アパレル会社元代表ら横領容疑で逮捕 司法取引3例目 東京地検特捜部 





アパレル会社「GLADHAND」を捜索した東京地検特捜部の係官ら=26日、東京都渋谷区(宮野佳幸撮影)

 東京地検特捜部は10日、売上金を着服したとして、業務上横領容疑で、東京都渋谷区のアパレル会社「GLAD(グラッド)HAND(ハンド)」元代表取締役、幸田大祐容疑者(41)=港区=と、元役員、広山寛治容疑者(40)=杉並区=を逮捕した。着服に関与した経理担当の元社員が特捜部との司法取引に合意し、捜査に協力していた。

 逮捕容疑は、2人は共謀し、今年7月中旬から8月中旬にかけて5回にわたり、同社の世田谷区の事務所で管理していた売上金のうち、約500万円を着服したとしている。

 関係者によると、幸田容疑者らはセールで商品を販売価格から値引きしたように装い、実際の売上金との差額を現金で保管。不正経理は現在の社名になった平成21年から10年間にわたって行われ、着服した総額は2億円近くに上るとみられる。幸田容疑者は一部を私的に流用していたという。

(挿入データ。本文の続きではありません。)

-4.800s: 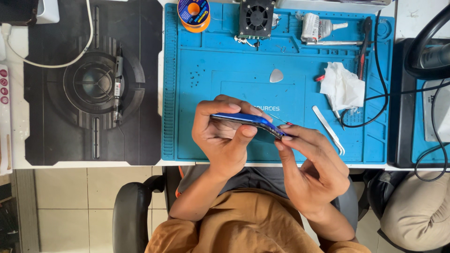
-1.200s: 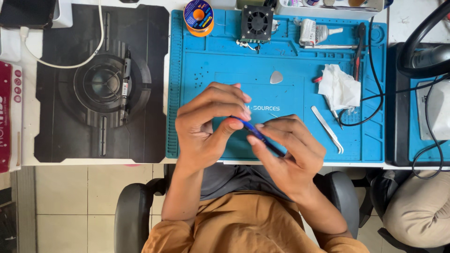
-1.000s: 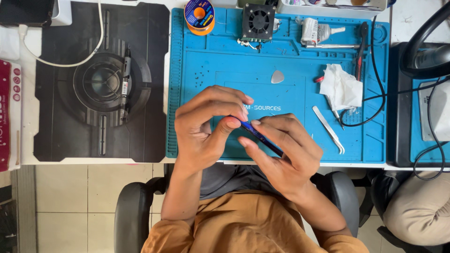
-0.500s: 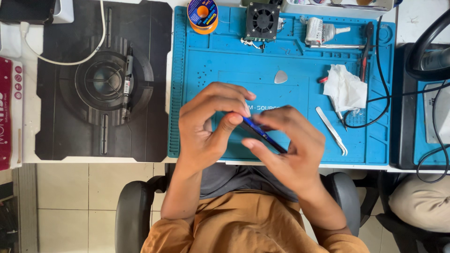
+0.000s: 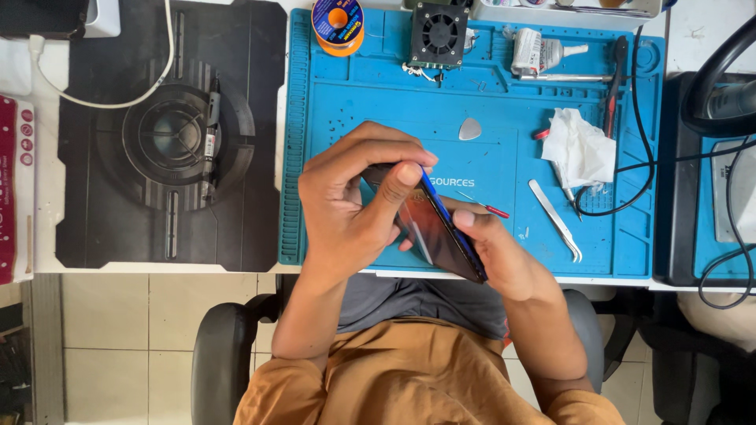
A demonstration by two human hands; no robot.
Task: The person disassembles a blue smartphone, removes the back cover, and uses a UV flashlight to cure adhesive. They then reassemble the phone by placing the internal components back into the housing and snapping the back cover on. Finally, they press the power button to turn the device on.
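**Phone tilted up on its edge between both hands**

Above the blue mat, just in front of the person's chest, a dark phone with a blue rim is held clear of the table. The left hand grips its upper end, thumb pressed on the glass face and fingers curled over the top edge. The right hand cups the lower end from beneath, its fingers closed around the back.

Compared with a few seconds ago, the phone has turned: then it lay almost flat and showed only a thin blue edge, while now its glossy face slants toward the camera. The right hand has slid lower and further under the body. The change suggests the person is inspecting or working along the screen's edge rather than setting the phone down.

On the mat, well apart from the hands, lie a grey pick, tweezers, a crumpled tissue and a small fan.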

 経理担当の元社員は、どの商品をいくら値引きしたように装ったかなどを記録した「裏帳簿」を特捜部に提出。捜査に協力する代わりに、元社員の起訴を見送る内容で司法取引に合意したとみられる。

 今年6月以降、不正を把握した会社関係者が特捜部に申告。特捜部は元社員との協議を開始し、11月下旬に司法取引に合意した。特捜部は同月26日に同社関係先を家宅捜索していた。

 司法取引は共犯者ら他人の犯罪の捜査・公判に協力する見返りに、刑事処分を軽減する捜査手法。昨年6月の制度開始以降、日産自動車前会長、カルロス・ゴーン被告(65)らが起訴された事件などに続き、今回で3例目とみられる。